Sharmeen Obaid Chinoy, Oscar – Efforts to End Acid Violence in Pakistan

Pakistan’s First Oscar

Win Explores Efforts to End Acid Violence

This year’s Best Short Documentary category at the Academy Awards has honoured a film from Pakistan about acid violence. Saving Face by directors Sharmeen Obaid Chinoy and Daniel Junge, follows the work of a British-Pakistani surgeon with the Acid Survivor Foundation (ASF), to provide free surgical services and support to victims of acid attacks. It also explores the holistic ways in which ASF-Pakistan has been working to empower Pakistani women and eradicate acid violence with the support of UN Women, among other partners and donors.

 

 

Saving Face is the story of two women from Southern Punjab who are victims of acid attack. “It’s a positive story about Pakistan on two accounts: firstly, it portrays how a Pakistani-British doctor comes to treat them and it also discusses, in great depth, the parliament’s decision to pass a bill on acid violence,” Obaid-Chinoy had said when her film was short-listed for nominations in October 2011, according The Express Tribune. The recently passed Acid Control and Acid Crime Prevention Bill requires that the perpetrators of acid violence be punished with life in prison.

 
 



Saving Face features a British Pakistani doctor; Dr. Muhammad Ali Jawad, a graduate of Karachi’s Dow Medical College. He became famous after he performed revolutionary plastic surgery on Katie Piper, a British model who was burned by acid thrown in her face by her ex boyfriend. Dr. Jawad traveled back to Pakistan to help some of the women victims of acid violence. It’s the story of his journey to Pakistan, but it’s also a story of two Pakistani women who were victims of acid attacks and how they dealt with the aftermath of the attacks.

 

Born in 1978 in Karachi, Sharmeen is the first Pakistani to win an Emmy award. She won it for her documentary Pakistan: Children of the Taliban in 2010. She graduated from Smith College in the United States with a bachelor of arts in economics and government and then went to complete two master’s degrees from Stanford University in International Policy Studies and Mass Communications.

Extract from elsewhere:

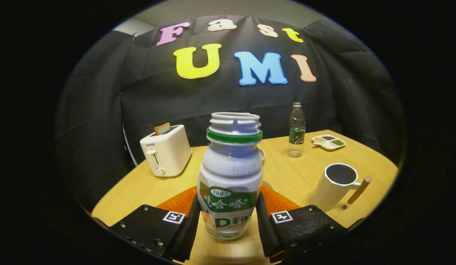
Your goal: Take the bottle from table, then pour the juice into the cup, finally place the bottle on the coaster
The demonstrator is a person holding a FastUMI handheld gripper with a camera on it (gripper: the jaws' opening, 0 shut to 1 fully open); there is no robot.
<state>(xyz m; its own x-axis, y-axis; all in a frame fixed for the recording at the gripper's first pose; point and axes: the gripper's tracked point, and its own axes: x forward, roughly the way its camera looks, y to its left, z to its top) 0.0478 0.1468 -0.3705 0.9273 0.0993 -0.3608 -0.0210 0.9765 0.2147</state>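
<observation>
The open white juice bottle [231,173], with a green ring under its neck and a green and orange label, stands upright between my fingers. My gripper [227,217] is shut on its lower body, one finger pressing each side. The orange coaster [180,201] lies on the table just behind the bottle, showing on both sides of it. The white cup [336,186] with a wooden handle stands to the right, beyond my right finger; its inside looks dark. Whether the bottle's base rests on the table or hangs just above it, I cannot tell.
The round wooden table [287,173] holds a cream toaster [167,151] with a slice of toast at the far left. A clear water bottle [297,129] and a small divided snack dish [328,142] stand at the far right. A white dish edge [262,154] peeks from behind the juice bottle.
</observation>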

Obaid-Chinoy began her career with New York Times Television in 2002 with the production of Terror’s Children, a film about Afghan refugee children, which won her the Overseas Press Club Award, the American Women and Radio and Television Award, and the South Asian Journalist Association Award. Since then, she has produced and reported on more than twelve films around the world. Her films have been shown on Channel 4, CNN, PBS, and Al-Jazeera English.

Sharmeen has a very ambitious social and educational reform agenda for her country. In addition to her career as a filmmaker, Sharmeen is a TED fellow and a social entrepreneur. She is actively working to bring about an “education revolution” in Pakistan’s Sindh province. “There needs to be an overhaul,” Obaid-Chinoy recently told Fast Company. “Textbooks are outdated and I’ve been working with the government on how to encourage critical thinking and move away from rote memorization….It’s tough, because the mindset is not there. The teachers are essentially products of the same system. We have to break the culture, which takes a long time.”

Sindh’s teachers are now spending significant time in professional training with education experts to try and reform the teaching of English, math, and social studies. “We’re really making this a movement for education for social change,” Obaid-Chinoy told Fast Company.

What Sharmeen Obaid-Chinoy and her fellow social entrepreneurs are doing in Pakistan’s unhealthy culture of complaints is truly inspirational. Let’s hope others will follow in her footsteps to light candles and not just curse darkness.

In addition to its rehabilitation services, ASF-Pakistan lobbies for acid and burn legislation. The organization was actively involved in consultations, facilitated by a number of international partners, including UN Women, in the drafting of three laws on the issue. The first of these was unanimously passed and enacted in December 2011, and acid-throwing is now a crime against the state, punishable with a fine of one million rupees and a sentence from 14-years to life imprisonment.

Ending violence against women is one of the global priority areas of UN Women and the UN System, and the organization has long supported efforts towards eradicating it, which includes acid violence. In Cambodia, for example, work by Acid Survivors Trust Internationala grantee of the UN Trust Fund to End Violence against Women – supports local organizations that work with burn survivors, and also lobbies for legislation and implementation at national and international levels.

The Oscar win for Sharmeen Obaid Chinoy and her team, provides a dynamic platform and boost to the on-going national efforts to have the Acid and Burn Crime Bill 2012 passed and implemented in Pakistan’s Provincial assemblies.